Protocol Overhead: HTTP/1.1 vs HTTP/2 vs HTTP/3 and gRPC in Numbers

The content platform serves an article list API that returns 50 article summaries per request. The frontend makes this call on every page load, along with 12 additional requests for recommendations, user state, analytics scripts, fonts, and images. Under HTTP/1.1, the browser opens 6 connections per origin. Those 12 additional requests queue behind the first 6, adding 200ms of waiting time that has nothing to do with server processing.

Switching to HTTP/2 eliminates the queue. Switching to gRPC for internal service-to-service calls cuts serialization overhead by 60%. This chapter measures each protocol’s overhead on the same workload and shows where the time goes.

The Cost of a Connection

Protocol Overhead Comparison

Before any application data flows, the client and server negotiate a connection. The time spent in this negotiation varies dramatically across protocols:

HTTP/1.1 + TLS 1.2:
  TCP handshake:      1 RTT (SYN, SYN-ACK, ACK)
  TLS handshake:      2 RTT (ClientHello, ServerHello+Cert, Finished)
  Total before data:  3 RTT

HTTP/1.1 + TLS 1.3:
  TCP handshake:      1 RTT
  TLS handshake:      1 RTT (0.5 RTT savings from combined messages)
  Total before data:  2 RTT

HTTP/2 + TLS 1.3:
  TCP handshake:      1 RTT
  TLS handshake:      1 RTT (ALPN negotiates h2 during TLS)
  Total before data:  2 RTT (same as HTTP/1.1+TLS1.3, but one connection serves all)

HTTP/3 + QUIC:
  QUIC handshake:     1 RTT (crypto + transport in one flight)
  Total before data:  1 RTT
  Resumption:         0 RTT (0-RTT with cached session ticket)
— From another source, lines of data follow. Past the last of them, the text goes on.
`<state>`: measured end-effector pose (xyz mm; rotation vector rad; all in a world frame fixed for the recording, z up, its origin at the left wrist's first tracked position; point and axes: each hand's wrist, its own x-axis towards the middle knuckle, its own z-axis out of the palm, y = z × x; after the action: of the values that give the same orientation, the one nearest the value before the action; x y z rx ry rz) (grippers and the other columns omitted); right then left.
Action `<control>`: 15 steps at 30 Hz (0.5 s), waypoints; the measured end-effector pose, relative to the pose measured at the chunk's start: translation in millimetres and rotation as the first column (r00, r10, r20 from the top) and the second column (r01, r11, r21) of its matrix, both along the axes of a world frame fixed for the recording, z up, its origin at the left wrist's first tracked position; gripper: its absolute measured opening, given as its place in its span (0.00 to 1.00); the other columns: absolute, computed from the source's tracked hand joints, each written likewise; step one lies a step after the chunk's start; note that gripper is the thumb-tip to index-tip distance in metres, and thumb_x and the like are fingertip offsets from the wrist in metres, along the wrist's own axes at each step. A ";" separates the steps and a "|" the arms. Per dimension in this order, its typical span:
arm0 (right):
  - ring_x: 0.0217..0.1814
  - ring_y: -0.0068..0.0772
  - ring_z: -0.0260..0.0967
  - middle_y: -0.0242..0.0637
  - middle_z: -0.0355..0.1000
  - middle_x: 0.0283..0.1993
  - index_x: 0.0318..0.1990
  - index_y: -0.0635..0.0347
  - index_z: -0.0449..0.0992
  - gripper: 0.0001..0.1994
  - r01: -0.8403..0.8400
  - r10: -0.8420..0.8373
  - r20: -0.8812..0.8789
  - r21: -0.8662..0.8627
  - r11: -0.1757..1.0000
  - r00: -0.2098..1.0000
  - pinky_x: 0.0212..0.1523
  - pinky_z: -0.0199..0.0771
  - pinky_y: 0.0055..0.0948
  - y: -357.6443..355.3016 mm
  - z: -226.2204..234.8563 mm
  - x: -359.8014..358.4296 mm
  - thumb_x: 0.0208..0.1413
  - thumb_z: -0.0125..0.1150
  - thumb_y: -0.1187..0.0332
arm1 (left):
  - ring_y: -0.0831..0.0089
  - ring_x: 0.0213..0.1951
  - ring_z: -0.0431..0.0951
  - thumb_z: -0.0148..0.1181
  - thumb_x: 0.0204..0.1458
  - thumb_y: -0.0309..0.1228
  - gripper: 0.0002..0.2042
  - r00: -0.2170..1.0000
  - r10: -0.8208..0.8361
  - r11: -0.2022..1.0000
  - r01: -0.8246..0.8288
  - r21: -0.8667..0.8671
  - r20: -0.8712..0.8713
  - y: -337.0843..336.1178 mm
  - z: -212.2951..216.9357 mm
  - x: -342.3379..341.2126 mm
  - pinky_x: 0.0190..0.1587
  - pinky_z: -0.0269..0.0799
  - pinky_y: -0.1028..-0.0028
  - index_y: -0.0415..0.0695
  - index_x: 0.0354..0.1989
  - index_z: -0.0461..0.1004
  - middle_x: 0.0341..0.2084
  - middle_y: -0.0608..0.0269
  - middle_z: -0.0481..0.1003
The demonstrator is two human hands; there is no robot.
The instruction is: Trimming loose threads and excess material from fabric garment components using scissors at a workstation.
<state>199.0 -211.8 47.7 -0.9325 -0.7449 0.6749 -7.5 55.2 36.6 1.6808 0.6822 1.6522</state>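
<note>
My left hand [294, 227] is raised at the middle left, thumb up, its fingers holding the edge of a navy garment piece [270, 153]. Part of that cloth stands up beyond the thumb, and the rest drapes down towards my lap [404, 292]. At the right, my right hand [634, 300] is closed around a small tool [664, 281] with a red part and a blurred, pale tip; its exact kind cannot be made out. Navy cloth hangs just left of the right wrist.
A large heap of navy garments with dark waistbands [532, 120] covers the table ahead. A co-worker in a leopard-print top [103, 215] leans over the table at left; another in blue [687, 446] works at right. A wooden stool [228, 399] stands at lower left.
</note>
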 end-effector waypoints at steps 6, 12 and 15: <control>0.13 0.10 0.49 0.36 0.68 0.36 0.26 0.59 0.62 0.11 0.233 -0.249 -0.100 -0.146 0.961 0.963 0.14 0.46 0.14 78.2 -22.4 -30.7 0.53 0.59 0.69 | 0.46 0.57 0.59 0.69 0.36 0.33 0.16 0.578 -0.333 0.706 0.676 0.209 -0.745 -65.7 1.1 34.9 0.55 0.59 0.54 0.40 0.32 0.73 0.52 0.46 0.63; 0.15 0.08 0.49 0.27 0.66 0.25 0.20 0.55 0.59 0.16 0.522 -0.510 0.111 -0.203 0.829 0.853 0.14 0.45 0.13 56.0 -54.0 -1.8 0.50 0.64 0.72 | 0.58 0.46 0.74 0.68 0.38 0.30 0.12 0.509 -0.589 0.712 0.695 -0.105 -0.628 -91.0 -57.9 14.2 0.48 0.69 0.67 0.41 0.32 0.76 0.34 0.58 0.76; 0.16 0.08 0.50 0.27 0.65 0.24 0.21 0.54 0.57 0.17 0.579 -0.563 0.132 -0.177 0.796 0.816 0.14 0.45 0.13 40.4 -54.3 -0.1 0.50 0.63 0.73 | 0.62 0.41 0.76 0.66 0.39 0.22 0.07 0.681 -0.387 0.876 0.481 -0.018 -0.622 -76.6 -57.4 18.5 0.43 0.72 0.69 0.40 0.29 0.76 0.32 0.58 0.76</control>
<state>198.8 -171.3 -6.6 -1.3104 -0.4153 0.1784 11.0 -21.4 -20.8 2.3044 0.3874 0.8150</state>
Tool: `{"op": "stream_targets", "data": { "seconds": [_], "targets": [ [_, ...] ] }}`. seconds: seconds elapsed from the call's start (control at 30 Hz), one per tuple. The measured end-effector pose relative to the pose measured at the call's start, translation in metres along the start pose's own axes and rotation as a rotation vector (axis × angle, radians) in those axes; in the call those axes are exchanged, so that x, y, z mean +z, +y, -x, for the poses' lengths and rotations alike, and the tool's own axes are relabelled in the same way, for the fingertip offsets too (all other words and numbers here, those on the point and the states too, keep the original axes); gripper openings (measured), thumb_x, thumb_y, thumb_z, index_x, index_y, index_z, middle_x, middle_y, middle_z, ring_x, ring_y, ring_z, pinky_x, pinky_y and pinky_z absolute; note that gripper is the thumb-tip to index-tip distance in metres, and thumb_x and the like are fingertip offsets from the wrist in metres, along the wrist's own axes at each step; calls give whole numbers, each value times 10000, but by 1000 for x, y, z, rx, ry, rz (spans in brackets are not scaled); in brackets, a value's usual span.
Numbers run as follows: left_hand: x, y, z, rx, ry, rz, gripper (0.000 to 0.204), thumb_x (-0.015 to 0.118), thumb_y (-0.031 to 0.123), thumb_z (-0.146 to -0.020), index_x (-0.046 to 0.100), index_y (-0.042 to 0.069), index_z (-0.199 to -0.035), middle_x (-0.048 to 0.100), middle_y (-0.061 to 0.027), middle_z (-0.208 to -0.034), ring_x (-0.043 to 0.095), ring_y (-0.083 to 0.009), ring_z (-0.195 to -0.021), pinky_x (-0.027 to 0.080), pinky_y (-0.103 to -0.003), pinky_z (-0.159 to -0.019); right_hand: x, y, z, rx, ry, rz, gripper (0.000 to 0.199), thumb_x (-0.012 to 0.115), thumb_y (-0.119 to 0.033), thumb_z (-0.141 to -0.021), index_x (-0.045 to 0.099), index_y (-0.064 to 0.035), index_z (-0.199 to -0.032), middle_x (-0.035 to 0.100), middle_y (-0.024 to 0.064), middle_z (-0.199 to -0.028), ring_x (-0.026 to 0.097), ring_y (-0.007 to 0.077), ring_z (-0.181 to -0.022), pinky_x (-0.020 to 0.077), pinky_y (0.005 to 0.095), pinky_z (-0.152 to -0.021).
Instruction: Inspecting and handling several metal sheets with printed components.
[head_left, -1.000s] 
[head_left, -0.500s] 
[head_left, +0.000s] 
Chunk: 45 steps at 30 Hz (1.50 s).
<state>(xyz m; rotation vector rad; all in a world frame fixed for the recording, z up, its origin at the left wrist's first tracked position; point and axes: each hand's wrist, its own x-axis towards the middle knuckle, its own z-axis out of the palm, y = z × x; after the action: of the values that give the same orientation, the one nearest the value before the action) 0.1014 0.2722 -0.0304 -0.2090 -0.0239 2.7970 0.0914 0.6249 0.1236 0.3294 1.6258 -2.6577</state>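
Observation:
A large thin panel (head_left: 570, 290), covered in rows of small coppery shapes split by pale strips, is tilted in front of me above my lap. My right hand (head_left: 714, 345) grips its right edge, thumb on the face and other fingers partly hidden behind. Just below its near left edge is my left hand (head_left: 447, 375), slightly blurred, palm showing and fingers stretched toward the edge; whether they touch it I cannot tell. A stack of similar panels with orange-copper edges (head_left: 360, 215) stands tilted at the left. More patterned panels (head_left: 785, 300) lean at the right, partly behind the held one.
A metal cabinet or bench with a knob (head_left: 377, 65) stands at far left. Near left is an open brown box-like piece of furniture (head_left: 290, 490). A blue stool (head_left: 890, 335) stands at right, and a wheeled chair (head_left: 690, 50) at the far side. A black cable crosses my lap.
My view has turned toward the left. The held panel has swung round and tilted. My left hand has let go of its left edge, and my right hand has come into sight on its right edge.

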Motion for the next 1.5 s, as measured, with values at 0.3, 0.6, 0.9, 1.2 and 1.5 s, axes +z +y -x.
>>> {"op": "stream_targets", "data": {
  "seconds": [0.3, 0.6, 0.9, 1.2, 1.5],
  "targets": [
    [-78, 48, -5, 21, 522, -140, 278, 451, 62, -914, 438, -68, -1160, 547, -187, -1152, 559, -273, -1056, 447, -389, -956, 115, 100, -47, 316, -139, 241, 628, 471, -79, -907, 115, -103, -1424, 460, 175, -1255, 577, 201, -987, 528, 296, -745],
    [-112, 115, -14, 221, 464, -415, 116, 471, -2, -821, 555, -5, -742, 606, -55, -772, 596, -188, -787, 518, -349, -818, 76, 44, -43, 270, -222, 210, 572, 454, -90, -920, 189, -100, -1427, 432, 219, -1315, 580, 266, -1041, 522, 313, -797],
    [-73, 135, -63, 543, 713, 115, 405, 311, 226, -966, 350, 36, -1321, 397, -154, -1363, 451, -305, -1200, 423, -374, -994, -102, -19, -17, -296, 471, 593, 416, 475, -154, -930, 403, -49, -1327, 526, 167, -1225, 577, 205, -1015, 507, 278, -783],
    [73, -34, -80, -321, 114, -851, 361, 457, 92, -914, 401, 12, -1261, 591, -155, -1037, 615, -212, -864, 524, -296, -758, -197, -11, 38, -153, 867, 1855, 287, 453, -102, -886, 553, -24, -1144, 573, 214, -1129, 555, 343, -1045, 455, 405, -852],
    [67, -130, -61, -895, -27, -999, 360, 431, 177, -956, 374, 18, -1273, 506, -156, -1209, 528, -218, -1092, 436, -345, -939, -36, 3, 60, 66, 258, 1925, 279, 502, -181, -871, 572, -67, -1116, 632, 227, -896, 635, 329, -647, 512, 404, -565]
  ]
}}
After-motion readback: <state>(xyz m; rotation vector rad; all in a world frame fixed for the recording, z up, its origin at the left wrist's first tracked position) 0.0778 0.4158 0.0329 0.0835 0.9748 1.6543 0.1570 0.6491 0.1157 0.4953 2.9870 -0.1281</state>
For users on mobile networks with 80ms RTT, this translates to:

HTTP/1.1 + TLS 1.2:  240ms before first byte (per connection)
HTTP/1.1 + TLS 1.3:  160ms before first byte (per connection)
HTTP/2 + TLS 1.3:    160ms before first byte (one connection, reused)
HTTP/3 + QUIC:       80ms before first byte
HTTP/3 + 0-RTT:      0ms additional (data sent with handshake)

The content platform serves users globally. In Southeast Asia, typical RTT to our US-East servers is 180ms. The protocol choice adds between 180ms and 540ms of pure connection overhead before any application data moves.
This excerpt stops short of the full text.